### Requirement
Find the line containing "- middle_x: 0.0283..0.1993" in the listing below. Repeat it exactly, along with each following line up to and including the one containing "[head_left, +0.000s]".

::::

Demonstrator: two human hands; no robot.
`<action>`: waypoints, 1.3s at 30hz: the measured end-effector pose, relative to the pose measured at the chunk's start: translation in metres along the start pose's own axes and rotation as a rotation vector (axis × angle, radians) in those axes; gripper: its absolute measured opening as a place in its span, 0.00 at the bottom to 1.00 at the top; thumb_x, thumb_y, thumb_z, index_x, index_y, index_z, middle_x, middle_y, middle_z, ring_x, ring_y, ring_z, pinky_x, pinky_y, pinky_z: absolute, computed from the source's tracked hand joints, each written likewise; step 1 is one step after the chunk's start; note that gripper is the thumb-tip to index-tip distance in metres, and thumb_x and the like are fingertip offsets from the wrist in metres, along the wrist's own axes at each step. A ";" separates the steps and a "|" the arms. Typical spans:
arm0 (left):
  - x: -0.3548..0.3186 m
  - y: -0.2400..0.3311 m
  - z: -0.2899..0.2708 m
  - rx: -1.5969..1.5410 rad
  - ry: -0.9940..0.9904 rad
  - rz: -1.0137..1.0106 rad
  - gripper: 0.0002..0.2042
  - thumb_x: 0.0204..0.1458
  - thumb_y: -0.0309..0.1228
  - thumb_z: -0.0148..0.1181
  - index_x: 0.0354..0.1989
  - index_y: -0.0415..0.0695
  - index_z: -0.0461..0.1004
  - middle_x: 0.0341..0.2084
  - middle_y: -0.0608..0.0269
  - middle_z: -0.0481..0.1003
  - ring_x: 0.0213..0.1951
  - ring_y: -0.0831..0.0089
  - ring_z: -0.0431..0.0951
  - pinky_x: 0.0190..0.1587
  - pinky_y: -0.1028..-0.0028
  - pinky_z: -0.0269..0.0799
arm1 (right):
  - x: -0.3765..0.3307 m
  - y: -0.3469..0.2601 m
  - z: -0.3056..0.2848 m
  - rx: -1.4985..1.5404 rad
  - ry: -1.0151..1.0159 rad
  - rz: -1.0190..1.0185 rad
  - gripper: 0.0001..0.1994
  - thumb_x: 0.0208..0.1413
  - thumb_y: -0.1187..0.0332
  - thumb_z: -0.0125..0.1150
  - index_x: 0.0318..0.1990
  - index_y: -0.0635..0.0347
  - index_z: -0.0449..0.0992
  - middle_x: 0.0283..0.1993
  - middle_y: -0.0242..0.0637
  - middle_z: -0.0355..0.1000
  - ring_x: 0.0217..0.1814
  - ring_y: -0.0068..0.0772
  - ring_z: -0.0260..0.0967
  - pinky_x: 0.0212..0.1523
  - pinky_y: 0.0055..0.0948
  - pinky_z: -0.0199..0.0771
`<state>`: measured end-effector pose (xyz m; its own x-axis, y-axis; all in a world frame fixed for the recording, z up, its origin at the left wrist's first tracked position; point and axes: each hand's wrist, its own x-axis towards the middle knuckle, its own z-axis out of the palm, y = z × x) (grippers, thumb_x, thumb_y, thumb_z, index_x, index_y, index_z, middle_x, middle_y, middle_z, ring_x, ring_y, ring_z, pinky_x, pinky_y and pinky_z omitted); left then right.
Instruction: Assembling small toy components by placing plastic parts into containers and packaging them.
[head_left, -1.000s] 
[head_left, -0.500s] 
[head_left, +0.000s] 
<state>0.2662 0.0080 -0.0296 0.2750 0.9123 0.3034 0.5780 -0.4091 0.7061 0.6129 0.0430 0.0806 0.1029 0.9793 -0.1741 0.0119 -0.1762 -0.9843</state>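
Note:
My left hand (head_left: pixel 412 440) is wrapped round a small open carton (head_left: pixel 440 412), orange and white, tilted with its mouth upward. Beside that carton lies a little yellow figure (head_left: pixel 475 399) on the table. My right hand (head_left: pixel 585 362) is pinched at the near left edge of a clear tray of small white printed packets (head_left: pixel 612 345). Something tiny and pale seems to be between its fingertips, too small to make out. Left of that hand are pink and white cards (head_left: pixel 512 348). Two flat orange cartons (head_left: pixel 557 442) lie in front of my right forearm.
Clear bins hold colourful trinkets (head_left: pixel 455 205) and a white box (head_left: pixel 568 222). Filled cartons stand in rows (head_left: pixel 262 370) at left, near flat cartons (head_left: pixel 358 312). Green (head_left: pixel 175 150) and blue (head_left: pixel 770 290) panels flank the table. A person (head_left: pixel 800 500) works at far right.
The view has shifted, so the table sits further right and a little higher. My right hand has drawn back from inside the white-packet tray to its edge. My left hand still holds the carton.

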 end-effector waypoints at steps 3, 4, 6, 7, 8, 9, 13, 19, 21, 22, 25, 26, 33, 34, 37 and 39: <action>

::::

### Exercise output
  - middle_x: 0.0283..0.1993
  - middle_y: -0.0242..0.0637
  - middle_z: -0.0355..0.1000
  - ring_x: 0.0217..0.1814
  - ring_y: -0.0068..0.0772
  - ring_z: -0.0260..0.0967
  - pinky_x: 0.0212..0.1523
  - pinky_y: 0.0055..0.0948
  - pinky_z: -0.0199..0.0771
`<state>`: measured end-effector pose (xyz m; its own x-axis, y-axis; all in a world frame fixed for the recording, z up, its origin at the left wrist's first tracked position; point and axes: each hand's wrist, its own x-axis towards the middle knuckle, its own z-axis out of the palm, y = z × x) (grippers, thumb_x, thumb_y, thumb_z, index_x, index_y, index_z, middle_x, middle_y, middle_z, ring_x, ring_y, ring_z, pinky_x, pinky_y and pinky_z omitted); left then right.
Instruction: Assembling small toy components by placing plastic parts into containers and packaging them.
[head_left, -1.000s] 
[head_left, -0.500s] 
[head_left, +0.000s] 

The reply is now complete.